Nah, Anda pecinta musik jazz, apa reaksi pertama Anda saat mendengar judul Charlie Parker Plays Bossa Nova? Sebuah teriakan terkejut, saya bayangkan, diikuti oleh perasaan penasaran dan antisipasi. Tapi segera kewaspadaan menunjukkan kepalanya – seperti awan gelap yang tidak menyenangkan muncul di tempat yang tadinya merupakan lereng bukit yang indah dan cerah.

Tunggu sebentar. Apakah Anda memberi tahu saya bahwa Bird – Charlie Parker – sebenarnya bermain bossa nova? Serius? Apakah Bird sendiri benar-benar ingin memainkan musik seperti itu? Atau apakah dia menyerah pada komersialisme, dibujuk oleh perusahaan rekaman, memainkan apa yang pada saat itu populer? Bahkan jika, katakanlah, dia benar-benar ingin menampilkan musik semacam itu, dapatkah gaya pemain saksofon bebop alto tulen ini selaras dengan suara dingin bossa nova Amerika Latin?

Di luar semua itu – setelah delapan tahun hiatus, mungkinkah Bird masih menguasai instrumennya? Mampukah dia mempertahankan keterampilan pertunjukan dan kreativitasnya yang penuh energi?

Jujur, saya sendiri tidak bisa menahan perasaan tidak nyaman tentang hal itu. Saya sangat ingin mendengar musiknya, tetapi pada saat bersamaan saya merasa takut, takut kecewa dengan apa yang mungkin saya dengar. Tapi sekarang, setelah saya mendengarkan disk dengan seksama berulang-ulang, saya dapat menyatakan satu hal dengan pasti: Saya akan naik ke atap gedung tinggi dan meneriakkannya sehingga seluruh kota bisa mendengarnya. Jika Anda menyukai jazz, atau memiliki kecintaan sepenuhnya pada musik, maka Anda benar-benar harus mendengarkan rekaman yang menawan ini, buah dari hati yang bergairah dan pikiran yang sejuk...

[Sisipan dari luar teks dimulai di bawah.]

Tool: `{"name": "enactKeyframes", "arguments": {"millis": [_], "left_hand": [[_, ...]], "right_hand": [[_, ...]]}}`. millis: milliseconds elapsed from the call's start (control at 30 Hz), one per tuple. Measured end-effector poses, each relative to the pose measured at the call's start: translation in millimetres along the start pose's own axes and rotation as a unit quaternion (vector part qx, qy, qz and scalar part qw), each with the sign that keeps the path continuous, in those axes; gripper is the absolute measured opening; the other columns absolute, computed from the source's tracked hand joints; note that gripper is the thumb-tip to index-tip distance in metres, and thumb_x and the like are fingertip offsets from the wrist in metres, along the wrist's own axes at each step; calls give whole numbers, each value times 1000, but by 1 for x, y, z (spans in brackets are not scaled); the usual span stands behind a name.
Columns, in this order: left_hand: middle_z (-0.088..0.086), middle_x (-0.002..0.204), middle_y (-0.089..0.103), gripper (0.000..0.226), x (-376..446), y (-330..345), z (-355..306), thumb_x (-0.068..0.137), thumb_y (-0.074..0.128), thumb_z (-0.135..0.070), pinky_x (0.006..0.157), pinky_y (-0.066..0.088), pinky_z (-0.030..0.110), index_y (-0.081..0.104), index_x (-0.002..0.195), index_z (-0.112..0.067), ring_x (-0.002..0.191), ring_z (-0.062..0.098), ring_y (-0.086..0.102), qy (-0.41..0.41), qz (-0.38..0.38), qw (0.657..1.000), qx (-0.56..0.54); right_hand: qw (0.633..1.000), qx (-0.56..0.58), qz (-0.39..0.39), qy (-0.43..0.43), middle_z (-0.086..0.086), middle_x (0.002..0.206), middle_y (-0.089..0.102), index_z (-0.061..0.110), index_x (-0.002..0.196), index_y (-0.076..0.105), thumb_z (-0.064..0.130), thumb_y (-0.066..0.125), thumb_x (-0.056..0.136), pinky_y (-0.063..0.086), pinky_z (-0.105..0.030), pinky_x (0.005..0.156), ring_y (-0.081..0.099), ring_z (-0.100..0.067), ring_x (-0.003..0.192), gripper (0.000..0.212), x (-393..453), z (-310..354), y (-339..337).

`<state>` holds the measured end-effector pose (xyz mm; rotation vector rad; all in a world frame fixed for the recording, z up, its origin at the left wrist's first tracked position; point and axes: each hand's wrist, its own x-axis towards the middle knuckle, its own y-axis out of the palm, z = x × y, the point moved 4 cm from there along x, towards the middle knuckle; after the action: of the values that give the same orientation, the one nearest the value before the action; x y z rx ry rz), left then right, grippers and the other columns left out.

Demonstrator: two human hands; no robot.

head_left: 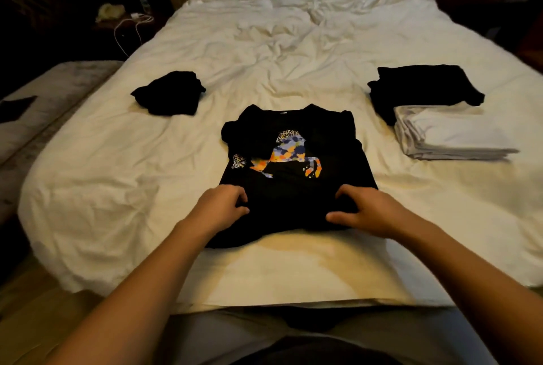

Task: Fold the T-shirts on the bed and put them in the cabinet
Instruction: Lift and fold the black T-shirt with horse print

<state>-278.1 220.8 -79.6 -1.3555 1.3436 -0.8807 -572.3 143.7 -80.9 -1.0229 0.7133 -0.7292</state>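
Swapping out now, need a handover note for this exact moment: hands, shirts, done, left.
Left hand and right hand: both grip the near hem of the horse-print T-shirt, lying print-up mid-bed, sides tucked in.
Crumpled black shirt to its left, unfolded.
Folded black pile and folded white pile at right.
Left: finish this fold, fold the crumpled one, carry everything to the cabinet, which is not in view.
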Motion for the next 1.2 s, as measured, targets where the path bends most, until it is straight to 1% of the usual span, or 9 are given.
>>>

Yang mengejutkan, pertama-tama, adalah interaksi yang tak terlukiskan antara gaya piano Jobim yang sederhana dan pengungkapan Bird yang fasih dan tanpa hambatan. Saya tahu Anda mungkin keberatan bahwa suara Jobim (dia tidak bernyanyi di sini jadi saya hanya mengacu pada suara instrumentalnya) dan suara Bird sama sekali berbeda kualitasnya, dengan tujuan yang kontras, bahkan bertentangan. Kita di sini membicarakan tentang dua suara yang sangat berbeda, sangat berbeda sehingga mungkin sulit untuk menemukan poin yang mereka bagikan. Selain itu, tampaknya tidak ada yang berusaha keras untuk mengubah musiknya agar sesuai dengan yang lain. Tapi justru perbedaan antara suara kedua pria inilah yang menjadi kekuatan pendorong di balik musik unik yang indah ini.


Saya ingin Anda memulai dengan mendengarkan lagu pertama di side A, 'Corcovado'. Bird tidak memainkan tema pembuka. Bahkan dia tidak mengambil tema sampai satu frase di akhir. Karya ini dimulai dengan Jobim secara tenang sendirian memainkan tema yang sudah dikenal itu di piano. Bagian ritme hanya bisu. Melodi itu mengingatkan kita akan seorang gadis muda yang duduk di jendela, menatap pemandangan malam yang indah. Sebagian besar dilakukan dengan nada tunggal, dengan akord tanpa embel-embel sesekali ditambahkan, seolah-olah dengan halus menyelipkan bantal lembut di bawah bahu gadis itu.

Dan begitu pertunjukan tema piano itu selesai, saksofon alto Bird masuk dengan tenang, bayangan senja yang samar menyelinap melalui celah di tirai. Dia ada di sana bahkan sebelum Anda menyadarinya. Frase yang anggun dan terputus-putus ini seperti kenangan indah, namanya tersembunyi, menyelinap ke dalam mimpi Anda. Seperti alunan angin halus yang Anda tidak ingin kehilangannya, meninggalkan jejak lembut di bukit pasir di hati Anda...

 


Aku tidak akan menyuguhkan sisa artikel, yang hanya merupakan deskripsi lebih lanjut, dengan semua hiasan yang sesuai. Hal di atas sudah cukup memberimu gambaran tentang jenis musik yang kubicarakan. Tentu saja musik yang sebenarnya tidak ada. Atau lebih tepatnya, musik yang tidak mungkin ada.


***


Aku akan menyudahi cerita itu sampai di sana dan berbicara tentang sesuatu yang terjadi bertahun-tahun kemudian.

Untuk waktu yang lama aku benar-benar lupa bahwa aku telah menulis artikel itu saat di perguruan tinggi. Kehidupanku setelah kuliah ternyata lebih tergesa-gesa dan sibuk daripada yang pernah kubayangkan, dan ulasan tentang album yang dibuat-buat itu tidak lebih dari lelucon ringan dan tidak bertanggung jawab semasa muda. Tapi hampir lima belas tahun kemudian, artikel itu tiba-tiba muncul kembali ke dalam hidupku seperti bumerang yang kamu lempar kembali ke arahmu ketika kamu tidak mengharapkannya.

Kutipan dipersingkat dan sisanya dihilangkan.